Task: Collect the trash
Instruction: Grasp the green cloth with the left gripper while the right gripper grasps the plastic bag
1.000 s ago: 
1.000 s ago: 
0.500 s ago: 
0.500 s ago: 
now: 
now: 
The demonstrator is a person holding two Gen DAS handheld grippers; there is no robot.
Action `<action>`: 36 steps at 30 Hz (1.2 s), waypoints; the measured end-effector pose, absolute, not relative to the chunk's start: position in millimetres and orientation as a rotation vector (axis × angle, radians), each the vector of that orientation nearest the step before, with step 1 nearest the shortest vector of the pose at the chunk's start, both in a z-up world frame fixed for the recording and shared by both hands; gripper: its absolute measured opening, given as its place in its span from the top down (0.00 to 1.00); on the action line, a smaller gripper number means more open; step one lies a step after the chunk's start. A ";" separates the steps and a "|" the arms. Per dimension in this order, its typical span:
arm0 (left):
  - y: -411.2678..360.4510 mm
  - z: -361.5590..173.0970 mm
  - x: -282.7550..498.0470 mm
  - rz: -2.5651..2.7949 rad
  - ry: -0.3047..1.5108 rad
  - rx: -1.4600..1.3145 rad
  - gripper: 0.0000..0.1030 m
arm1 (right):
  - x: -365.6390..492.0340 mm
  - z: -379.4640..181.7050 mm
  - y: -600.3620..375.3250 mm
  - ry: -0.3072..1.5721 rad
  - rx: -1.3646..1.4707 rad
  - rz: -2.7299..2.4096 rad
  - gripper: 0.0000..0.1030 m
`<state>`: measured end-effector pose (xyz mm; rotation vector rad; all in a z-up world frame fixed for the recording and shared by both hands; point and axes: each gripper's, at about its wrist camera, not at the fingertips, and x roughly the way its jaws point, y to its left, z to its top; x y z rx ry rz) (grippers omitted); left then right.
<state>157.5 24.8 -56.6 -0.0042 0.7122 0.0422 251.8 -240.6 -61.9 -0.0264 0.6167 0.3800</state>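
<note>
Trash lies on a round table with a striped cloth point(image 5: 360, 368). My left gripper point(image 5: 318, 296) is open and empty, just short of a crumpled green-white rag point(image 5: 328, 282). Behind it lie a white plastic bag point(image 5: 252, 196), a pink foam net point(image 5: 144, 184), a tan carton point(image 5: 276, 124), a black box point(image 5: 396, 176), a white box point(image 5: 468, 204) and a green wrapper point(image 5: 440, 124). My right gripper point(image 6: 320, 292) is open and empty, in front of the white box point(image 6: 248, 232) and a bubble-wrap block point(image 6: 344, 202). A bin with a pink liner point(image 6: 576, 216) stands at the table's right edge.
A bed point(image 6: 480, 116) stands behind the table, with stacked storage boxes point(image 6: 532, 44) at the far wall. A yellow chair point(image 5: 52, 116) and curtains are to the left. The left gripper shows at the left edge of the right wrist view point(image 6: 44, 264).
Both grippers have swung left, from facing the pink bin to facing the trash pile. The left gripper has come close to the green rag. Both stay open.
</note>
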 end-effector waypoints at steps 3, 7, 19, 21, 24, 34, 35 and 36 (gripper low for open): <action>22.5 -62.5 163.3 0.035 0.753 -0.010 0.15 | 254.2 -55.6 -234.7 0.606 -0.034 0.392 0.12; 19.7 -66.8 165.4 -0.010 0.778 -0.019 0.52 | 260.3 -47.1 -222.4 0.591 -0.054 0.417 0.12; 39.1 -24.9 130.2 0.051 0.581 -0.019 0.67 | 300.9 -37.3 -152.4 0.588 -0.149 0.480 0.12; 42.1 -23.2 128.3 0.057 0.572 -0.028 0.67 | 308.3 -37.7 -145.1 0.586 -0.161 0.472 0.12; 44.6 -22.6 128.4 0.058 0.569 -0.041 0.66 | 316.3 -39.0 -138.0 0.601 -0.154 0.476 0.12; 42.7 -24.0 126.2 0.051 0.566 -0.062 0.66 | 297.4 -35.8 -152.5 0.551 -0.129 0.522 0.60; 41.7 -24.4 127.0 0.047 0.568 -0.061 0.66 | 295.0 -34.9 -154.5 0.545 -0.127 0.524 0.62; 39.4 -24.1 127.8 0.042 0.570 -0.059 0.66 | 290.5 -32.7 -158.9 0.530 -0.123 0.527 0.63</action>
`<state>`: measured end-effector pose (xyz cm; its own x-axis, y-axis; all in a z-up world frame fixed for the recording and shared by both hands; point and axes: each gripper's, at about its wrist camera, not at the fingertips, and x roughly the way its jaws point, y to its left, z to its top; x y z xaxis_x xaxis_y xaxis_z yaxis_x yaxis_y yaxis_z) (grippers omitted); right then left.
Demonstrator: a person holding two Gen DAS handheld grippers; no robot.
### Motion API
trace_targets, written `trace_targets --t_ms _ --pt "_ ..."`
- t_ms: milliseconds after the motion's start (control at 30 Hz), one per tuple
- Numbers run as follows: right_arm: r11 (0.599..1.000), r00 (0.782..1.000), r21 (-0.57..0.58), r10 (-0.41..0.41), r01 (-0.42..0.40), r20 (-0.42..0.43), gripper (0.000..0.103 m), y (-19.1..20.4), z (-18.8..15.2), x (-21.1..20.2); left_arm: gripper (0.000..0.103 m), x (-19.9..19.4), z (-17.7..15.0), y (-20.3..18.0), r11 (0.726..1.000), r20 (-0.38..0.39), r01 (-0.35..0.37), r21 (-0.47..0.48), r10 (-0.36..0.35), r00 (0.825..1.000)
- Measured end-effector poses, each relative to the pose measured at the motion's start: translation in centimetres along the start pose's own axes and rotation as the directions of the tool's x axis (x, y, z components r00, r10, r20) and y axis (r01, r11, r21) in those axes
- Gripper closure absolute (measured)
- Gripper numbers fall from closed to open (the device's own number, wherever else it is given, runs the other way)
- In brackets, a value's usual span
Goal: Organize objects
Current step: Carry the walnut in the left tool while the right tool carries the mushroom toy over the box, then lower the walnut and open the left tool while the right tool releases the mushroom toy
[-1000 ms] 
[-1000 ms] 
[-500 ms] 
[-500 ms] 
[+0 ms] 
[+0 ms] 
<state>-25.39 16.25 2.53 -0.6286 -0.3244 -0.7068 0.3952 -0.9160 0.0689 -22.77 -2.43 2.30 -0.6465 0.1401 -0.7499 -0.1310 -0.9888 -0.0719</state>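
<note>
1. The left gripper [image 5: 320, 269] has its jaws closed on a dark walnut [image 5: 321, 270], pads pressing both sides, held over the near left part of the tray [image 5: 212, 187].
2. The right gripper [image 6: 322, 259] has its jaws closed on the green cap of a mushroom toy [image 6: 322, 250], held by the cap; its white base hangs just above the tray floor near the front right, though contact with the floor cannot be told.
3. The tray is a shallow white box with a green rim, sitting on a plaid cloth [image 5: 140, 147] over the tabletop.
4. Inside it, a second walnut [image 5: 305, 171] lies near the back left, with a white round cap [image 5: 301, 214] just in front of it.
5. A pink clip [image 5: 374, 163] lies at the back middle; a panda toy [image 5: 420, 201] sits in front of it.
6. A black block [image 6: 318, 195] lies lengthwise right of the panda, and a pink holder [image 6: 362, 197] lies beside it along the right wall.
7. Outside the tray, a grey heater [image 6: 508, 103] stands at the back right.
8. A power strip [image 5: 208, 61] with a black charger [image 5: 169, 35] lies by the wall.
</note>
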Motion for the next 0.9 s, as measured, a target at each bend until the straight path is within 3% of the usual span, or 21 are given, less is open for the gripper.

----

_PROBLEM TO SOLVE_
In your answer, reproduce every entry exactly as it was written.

_PROBLEM SOLUTION_
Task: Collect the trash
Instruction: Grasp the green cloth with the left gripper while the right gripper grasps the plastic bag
1.000 s ago: 
1.000 s ago: 
0.500 s ago: 
0.500 s ago: 
now: 
now: 
The demonstrator is a person holding two Gen DAS handheld grippers; there is no robot.
Action `<action>`: 36 steps at 30 Hz (1.2 s), waypoints; the measured end-effector pose, absolute, not relative to the chunk's start: position in millimetres and orientation as a rotation vector (axis × angle, radians), each the vector of that orientation nearest the step before, with step 1 nearest the shortest vector of the pose at the chunk's start, both in a z-up world frame fixed for the recording and shared by both hands; gripper: its absolute measured opening, given as its place in its span from the top down (0.00 to 1.00); on the action line, a smaller gripper number means more open; step one lies a step after the chunk's start. A ";" separates the steps and a "|" the arms. Per dimension in this order, its typical span:
arm0 (left):
  - y: -411.2678..360.4510 mm
  - z: -361.5590..173.0970 mm
  - x: -282.7550..498.0470 mm
  - rz: -2.5651..2.7949 rad
  - ry: -0.3047..1.5108 rad
  - rx: -1.4600..1.3145 rad
  - gripper: 0.0000..0.1030 m
arm1 (right):
  - x: -365.6390..492.0340 mm
  - z: -379.4640..181.7050 mm
  - y: -600.3620..375.3250 mm
  - ry: -0.3072..1.5721 rad
  - rx: -1.3646..1.4707 rad
  - rz: -2.7299..2.4096 rad
  - gripper: 0.0000..0.1030 m
`<state>`: measured end-effector pose (xyz mm; rotation vector rad; all in a z-up world frame fixed for the recording and shared by both hands; point and axes: each gripper's, at about its wrist camera, not at the fingertips, and x roughly the way its jaws point, y to its left, z to its top; x y z rx ry rz) (grippers omitted); left then right.
<state>157.5 24.8 -56.6 -0.0042 0.7122 0.0422 251.8 -240.6 -61.9 -0.0264 0.6167 0.3800</state>
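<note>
Trash lies on a round table with a striped cloth point(image 5: 360, 368). My left gripper point(image 5: 318, 296) is open and empty, just short of a crumpled green-white rag point(image 5: 328, 282). Behind it lie a white plastic bag point(image 5: 252, 196), a pink foam net point(image 5: 144, 184), a tan carton point(image 5: 276, 124), a black box point(image 5: 396, 176), a white box point(image 5: 468, 204) and a green wrapper point(image 5: 440, 124). My right gripper point(image 6: 320, 292) is open and empty, in front of the white box point(image 6: 248, 232) and a bubble-wrap block point(image 6: 344, 202). A bin with a pink liner point(image 6: 576, 216) stands at the table's right edge.
A bed point(image 6: 480, 116) stands behind the table, with stacked storage boxes point(image 6: 532, 44) at the far wall. A yellow chair point(image 5: 52, 116) and curtains are to the left. The left gripper shows at the left edge of the right wrist view point(image 6: 44, 264).
Both grippers have swung left, from facing the pink bin to facing the trash pile. The left gripper has come close to the green rag. Both stay open.
</note>
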 end-effector waypoints at steps 3, 7, 19, 21, 24, 34, 35 and 36 (gripper low for open): <action>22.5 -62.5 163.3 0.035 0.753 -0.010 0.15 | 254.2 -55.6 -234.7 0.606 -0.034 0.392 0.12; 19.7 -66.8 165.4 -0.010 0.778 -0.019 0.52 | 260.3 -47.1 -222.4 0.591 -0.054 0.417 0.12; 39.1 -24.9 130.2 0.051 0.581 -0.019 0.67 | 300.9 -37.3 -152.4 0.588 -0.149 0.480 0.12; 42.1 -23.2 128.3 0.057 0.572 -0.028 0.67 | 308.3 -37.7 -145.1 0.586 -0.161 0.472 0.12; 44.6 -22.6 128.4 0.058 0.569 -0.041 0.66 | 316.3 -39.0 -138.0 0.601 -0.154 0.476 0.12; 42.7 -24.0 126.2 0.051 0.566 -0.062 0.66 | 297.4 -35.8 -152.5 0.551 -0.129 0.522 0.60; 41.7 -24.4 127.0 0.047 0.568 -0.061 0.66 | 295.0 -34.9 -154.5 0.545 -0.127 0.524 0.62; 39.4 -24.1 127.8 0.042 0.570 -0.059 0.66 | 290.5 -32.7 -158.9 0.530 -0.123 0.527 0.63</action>
`<state>`: measured end-effector pose (xyz cm; its own x-axis, y-axis; all in a z-up world frame fixed for the recording and shared by both hands; point and axes: each gripper's, at about its wrist camera, not at the fingertips, and x roughly the way its jaws point, y to its left, z to its top; x y z xaxis_x xaxis_y xaxis_z yaxis_x yaxis_y yaxis_z) (grippers omitted); right then left.
Demonstrator: a person holding two Gen DAS handheld grippers; no robot.
### Motion API
trace_targets, written `trace_targets --t_ms _ --pt "_ ..."`
- t_ms: milliseconds after the motion's start (control at 30 Hz), one per tuple
- Numbers run as follows: right_arm: r11 (0.599..1.000), r00 (0.782..1.000), r21 (-0.57..0.58), r10 (-0.41..0.41), r01 (-0.42..0.40), r20 (-0.42..0.43), gripper (0.000..0.103 m), y (-19.1..20.4), z (-18.8..15.2), x (-21.1..20.2); left_arm: gripper (0.000..0.103 m), x (-19.9..19.4), z (-17.7..15.0), y (-20.3..18.0), r11 (0.726..1.000), r20 (-0.38..0.39), r01 (-0.35..0.37), r21 (-0.47..0.48), r10 (-0.36..0.35), r00 (0.825..1.000)
- Measured end-effector poses, each relative to the pose measured at the motion's start: translation in centimetres along the start pose's own axes and rotation as the directions of the tool's x axis (x, y, z components r00, r10, r20) and y axis (r01, r11, r21) in those axes
- Gripper closure absolute (measured)
- Gripper numbers fall from closed to open (the device's own number, wherever else it is given, runs the other way)
- In brackets, a value's usual span
Goal: Organize objects
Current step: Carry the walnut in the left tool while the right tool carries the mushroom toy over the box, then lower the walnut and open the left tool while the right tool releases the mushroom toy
[-1000 ms] 
[-1000 ms] 
[-500 ms] 
[-500 ms] 
[+0 ms] 
[+0 ms] 
<state>-25.39 16.25 2.53 -0.6286 -0.3244 -0.7068 0.3952 -0.9160 0.0689 -22.77 -2.43 2.30 -0.6465 0.1401 -0.7499 -0.1310 -0.9888 -0.0719</state>
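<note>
1. The left gripper [image 5: 320, 269] has its jaws closed on a dark walnut [image 5: 321, 270], pads pressing both sides, held over the near left part of the tray [image 5: 212, 187].
2. The right gripper [image 6: 322, 259] has its jaws closed on the green cap of a mushroom toy [image 6: 322, 250], held by the cap; its white base hangs just above the tray floor near the front right, though contact with the floor cannot be told.
3. The tray is a shallow white box with a green rim, sitting on a plaid cloth [image 5: 140, 147] over the tabletop.
4. Inside it, a second walnut [image 5: 305, 171] lies near the back left, with a white round cap [image 5: 301, 214] just in front of it.
5. A pink clip [image 5: 374, 163] lies at the back middle; a panda toy [image 5: 420, 201] sits in front of it.
6. A black block [image 6: 318, 195] lies lengthwise right of the panda, and a pink holder [image 6: 362, 197] lies beside it along the right wall.
7. Outside the tray, a grey heater [image 6: 508, 103] stands at the back right.
8. A power strip [image 5: 208, 61] with a black charger [image 5: 169, 35] lies by the wall.
</note>
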Motion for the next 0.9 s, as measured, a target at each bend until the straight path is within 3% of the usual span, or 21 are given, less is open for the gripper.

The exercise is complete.